Marcelo Rebelo de Sousa referiu que foi suscitada a questão quanto a um caso que “teria envolvido duas figuras da igreja portuguesa, dois cardeais patriarcas em momentos distintos”.
“O cardeal patriarca D. José Policarpo há 20 anos que teria considerado não existir situação que justificasse uma participação ao Ministério Público e portanto às autoridades judiciais e teria tomado uma iniciativa em termos hierárquicos internos quanto ao alegado envolvido nesse caso e depois, 20 anos volvidos, o atual cardeal patriarca de Lisboa, D. Manuel Clemente, que teria ponderado o facto dos crimes estarem prescritos e a alegadamente a vontade da vítima de não querer publicitar ou não querer desencadear procedimento sobre essa matéria”, elencou.
Para lá da sua opinião pessoal, o Presidente da República afirmou que “há a comissão [independente para o Estudo dos Abusos de Menores na Igreja] e há órgãos competentes para apreciar ou reapreciar estas matérias”.
“E, se for caso disso, compete à comissão e a esses órgãos competentes, ponderarem as várias situações para não estar a entrar em juízos específicos que nem como pessoa nem como Presidente da República portuguesa devo fazer.

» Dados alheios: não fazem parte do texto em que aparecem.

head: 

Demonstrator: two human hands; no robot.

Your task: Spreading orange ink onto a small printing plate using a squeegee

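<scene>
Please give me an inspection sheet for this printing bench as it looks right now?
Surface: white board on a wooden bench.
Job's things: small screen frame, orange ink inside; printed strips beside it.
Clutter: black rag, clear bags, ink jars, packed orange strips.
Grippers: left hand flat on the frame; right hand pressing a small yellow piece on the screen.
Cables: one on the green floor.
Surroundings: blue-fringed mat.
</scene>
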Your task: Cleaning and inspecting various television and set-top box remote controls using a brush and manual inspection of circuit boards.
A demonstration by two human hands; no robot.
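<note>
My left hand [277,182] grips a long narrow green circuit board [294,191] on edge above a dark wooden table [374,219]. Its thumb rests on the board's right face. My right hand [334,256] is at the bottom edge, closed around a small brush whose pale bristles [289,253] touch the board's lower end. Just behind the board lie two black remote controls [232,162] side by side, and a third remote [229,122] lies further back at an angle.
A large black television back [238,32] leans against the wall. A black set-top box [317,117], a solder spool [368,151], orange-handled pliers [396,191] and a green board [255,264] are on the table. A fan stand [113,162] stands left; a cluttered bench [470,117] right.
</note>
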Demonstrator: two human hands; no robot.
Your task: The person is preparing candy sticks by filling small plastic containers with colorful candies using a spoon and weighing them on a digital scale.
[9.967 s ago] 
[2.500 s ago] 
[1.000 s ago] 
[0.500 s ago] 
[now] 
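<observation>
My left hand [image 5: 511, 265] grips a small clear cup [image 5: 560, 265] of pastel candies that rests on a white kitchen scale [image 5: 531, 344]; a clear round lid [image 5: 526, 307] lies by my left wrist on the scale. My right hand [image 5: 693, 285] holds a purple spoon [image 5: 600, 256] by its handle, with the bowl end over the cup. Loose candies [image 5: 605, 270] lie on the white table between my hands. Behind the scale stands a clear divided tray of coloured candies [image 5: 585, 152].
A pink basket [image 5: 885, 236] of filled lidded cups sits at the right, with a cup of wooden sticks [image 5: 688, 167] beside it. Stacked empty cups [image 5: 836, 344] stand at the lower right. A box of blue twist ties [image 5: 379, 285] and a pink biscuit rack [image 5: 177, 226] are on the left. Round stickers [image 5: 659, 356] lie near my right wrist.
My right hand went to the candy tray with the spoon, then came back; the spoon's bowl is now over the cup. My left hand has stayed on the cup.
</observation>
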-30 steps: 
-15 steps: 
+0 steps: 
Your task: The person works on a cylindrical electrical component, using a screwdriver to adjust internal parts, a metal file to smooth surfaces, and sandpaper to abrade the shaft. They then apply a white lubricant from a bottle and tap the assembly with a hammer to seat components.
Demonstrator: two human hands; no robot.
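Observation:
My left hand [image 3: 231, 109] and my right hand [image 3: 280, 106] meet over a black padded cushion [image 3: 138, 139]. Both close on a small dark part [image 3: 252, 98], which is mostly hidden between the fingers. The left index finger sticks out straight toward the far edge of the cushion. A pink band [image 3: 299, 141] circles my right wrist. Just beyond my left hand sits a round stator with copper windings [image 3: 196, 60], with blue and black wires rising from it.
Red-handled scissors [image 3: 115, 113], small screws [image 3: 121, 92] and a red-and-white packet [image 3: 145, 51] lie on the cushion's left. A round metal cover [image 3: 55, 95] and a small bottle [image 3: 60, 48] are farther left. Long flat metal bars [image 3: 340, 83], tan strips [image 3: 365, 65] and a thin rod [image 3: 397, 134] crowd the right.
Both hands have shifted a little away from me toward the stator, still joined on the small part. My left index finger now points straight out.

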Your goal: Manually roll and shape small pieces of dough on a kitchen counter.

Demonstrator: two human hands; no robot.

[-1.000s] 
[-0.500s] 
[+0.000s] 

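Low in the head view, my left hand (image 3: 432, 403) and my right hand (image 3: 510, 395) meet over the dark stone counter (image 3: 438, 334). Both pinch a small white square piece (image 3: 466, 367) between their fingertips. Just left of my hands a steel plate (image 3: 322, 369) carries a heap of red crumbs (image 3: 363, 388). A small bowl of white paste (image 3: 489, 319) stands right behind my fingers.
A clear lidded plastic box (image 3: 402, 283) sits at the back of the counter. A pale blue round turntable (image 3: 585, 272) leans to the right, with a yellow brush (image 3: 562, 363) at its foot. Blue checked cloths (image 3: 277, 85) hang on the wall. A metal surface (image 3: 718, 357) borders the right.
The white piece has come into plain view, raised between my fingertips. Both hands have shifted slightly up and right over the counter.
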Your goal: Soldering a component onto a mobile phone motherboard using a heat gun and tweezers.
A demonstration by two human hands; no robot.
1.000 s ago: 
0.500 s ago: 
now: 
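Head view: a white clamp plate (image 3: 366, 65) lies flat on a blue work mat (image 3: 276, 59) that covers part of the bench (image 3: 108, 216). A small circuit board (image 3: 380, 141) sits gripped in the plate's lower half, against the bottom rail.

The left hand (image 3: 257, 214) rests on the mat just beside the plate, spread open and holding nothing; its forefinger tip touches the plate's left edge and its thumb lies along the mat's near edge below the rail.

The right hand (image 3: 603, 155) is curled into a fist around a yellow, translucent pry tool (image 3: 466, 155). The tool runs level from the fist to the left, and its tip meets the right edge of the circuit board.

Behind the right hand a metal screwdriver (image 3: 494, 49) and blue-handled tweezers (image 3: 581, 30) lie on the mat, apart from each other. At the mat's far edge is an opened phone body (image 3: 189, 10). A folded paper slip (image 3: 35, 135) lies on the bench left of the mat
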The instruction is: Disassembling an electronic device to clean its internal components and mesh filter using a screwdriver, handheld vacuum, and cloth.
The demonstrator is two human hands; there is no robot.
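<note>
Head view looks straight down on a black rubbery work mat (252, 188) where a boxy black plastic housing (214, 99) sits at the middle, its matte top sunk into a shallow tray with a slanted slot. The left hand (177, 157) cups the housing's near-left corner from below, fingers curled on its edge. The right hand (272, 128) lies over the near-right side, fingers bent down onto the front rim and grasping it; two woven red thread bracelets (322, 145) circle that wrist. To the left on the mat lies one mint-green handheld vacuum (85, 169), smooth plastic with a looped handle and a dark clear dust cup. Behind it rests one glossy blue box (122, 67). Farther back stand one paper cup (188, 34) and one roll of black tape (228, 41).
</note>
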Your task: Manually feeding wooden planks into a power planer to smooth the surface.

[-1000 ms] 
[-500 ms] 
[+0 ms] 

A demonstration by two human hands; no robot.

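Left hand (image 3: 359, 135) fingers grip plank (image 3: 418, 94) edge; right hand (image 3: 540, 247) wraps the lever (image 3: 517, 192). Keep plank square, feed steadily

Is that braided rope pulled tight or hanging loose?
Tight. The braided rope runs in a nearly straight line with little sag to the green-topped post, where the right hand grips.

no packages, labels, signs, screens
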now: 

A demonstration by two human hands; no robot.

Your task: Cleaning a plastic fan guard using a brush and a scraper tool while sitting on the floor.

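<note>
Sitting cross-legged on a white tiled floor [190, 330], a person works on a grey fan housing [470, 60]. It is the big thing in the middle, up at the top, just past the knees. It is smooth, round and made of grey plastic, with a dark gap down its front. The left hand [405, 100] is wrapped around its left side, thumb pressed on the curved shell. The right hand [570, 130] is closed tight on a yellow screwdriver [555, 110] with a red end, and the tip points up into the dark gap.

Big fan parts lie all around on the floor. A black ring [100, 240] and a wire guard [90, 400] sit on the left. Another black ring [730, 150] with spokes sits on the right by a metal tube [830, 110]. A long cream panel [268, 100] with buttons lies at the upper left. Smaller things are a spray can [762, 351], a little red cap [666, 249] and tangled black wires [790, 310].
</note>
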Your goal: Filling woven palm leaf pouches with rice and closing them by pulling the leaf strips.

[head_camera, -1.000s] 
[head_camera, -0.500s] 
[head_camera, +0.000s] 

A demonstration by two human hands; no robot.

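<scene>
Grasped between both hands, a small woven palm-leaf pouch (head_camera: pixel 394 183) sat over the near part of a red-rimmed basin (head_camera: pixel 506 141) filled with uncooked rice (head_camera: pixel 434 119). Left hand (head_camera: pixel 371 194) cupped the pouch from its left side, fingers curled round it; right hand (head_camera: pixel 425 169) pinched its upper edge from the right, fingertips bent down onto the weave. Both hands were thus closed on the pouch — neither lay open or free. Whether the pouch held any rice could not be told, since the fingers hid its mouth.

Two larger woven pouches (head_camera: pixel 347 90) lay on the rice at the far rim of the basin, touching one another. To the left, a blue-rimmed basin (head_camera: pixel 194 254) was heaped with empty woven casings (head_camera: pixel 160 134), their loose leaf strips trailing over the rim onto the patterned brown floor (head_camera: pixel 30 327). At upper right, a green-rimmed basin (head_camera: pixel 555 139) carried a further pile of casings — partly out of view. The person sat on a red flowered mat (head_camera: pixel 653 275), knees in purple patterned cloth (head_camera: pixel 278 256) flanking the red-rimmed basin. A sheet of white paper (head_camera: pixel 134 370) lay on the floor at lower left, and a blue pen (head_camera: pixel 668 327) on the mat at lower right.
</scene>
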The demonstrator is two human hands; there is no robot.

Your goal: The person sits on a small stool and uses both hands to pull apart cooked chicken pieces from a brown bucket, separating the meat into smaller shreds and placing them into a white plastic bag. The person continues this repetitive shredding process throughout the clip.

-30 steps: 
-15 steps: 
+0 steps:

Cabe-lhes a eles exercer os poderes”, remeteu.
Marcelo Rebelo de Sousa tinha começado por enfatizar o “consenso quase unânime” quanto “à condenação da violação não apenas da ética, da moral, mas do direito, porque se trata de atividades criminosas, como aquelas que justificaram a constituição” da referida comissão.
“O Presidente da República tem acompanhado o trabalho e apoiado o trabalho da comissão”, disse.
O trabalho da Comissão Independente
O Ministério Público abriu 10 inquéritos a partir das 17 denúncias anónimas reportadas pela Comissão Independente (CI) para o Estudo de Abusos Sexuais contra Crianças na Igreja Católica em Portugal, divulgou hoje a Procuradoria-Geral da República (PGR).
"Foram instaurados 10 inquéritos, sendo que um deles concentra seis das participações e outros dois (inquéritos), duas (participações) cada um", respondeu a PGR à agência Lusa, referindo que estão a ser tratados pelo Gabinete da Família, da Criança e do Jovem, da PGR. Entre os dois inquéritos que concentram duas denúncias cada, um deles foi arquivado e outro continua em investigação.
Dos inquéritos instaurados, sete encontram-se em investigação e três (na sequência de quatro situações denunciadas) foram arquivados: um por prescrição, outro porque se apurou que os factos já tinham sido julgados e alvo de condenação num outro processo e um terceiro por falta de provas.
Na véspera, a CI divulgou, em comunicado, que o MP arquivou quatro das 17 queixas reportadas.
“Sobre depoimentos recebidos pela CI e que configurem possíveis situações não prescritas pela lei portuguesa, as mesmas serão sempre enviadas diretamente para o MP e Polícia Judiciária, quando exista já nesta instância queixa anteriormente reportada”, explicou a comissão.
A CI sublinhou ainda que se mantém atenta aos testemunhos recebidos, referindo que o último balanço foi feito a 10 de julho, indicando terem sido validados 352 inquéritos e encaminhado 17 casos para o MP.